→ The data
--------

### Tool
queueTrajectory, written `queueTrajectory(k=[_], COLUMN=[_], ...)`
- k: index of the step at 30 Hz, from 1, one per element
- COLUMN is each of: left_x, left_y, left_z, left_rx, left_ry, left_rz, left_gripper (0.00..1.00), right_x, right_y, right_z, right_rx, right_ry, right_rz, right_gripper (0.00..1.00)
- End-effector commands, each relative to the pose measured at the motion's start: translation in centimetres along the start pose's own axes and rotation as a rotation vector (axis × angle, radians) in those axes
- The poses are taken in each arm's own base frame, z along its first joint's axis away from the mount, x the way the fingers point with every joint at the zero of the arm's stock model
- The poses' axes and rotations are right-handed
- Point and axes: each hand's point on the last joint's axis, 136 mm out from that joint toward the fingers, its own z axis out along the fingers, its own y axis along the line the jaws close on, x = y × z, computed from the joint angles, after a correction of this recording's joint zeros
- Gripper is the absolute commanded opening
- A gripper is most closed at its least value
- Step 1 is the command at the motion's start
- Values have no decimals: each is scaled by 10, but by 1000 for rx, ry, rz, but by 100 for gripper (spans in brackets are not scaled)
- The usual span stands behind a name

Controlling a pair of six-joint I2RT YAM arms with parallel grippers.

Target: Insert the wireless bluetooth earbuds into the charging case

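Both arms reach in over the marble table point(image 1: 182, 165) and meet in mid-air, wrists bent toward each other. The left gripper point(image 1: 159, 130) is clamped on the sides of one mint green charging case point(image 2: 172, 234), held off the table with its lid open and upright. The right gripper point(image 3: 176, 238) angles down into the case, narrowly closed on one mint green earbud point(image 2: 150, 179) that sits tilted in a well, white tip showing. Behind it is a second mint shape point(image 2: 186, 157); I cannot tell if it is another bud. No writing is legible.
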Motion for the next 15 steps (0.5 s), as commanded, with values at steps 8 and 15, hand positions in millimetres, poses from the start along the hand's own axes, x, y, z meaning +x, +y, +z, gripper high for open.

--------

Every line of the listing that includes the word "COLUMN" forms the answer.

→ Response
queueTrajectory, written `queueTrajectory(k=[_], COLUMN=[_], ...)`
- COLUMN is each of: left_x, left_y, left_z, left_rx, left_ry, left_rz, left_gripper (0.00..1.00), right_x, right_y, right_z, right_rx, right_ry, right_rz, right_gripper (0.00..1.00)

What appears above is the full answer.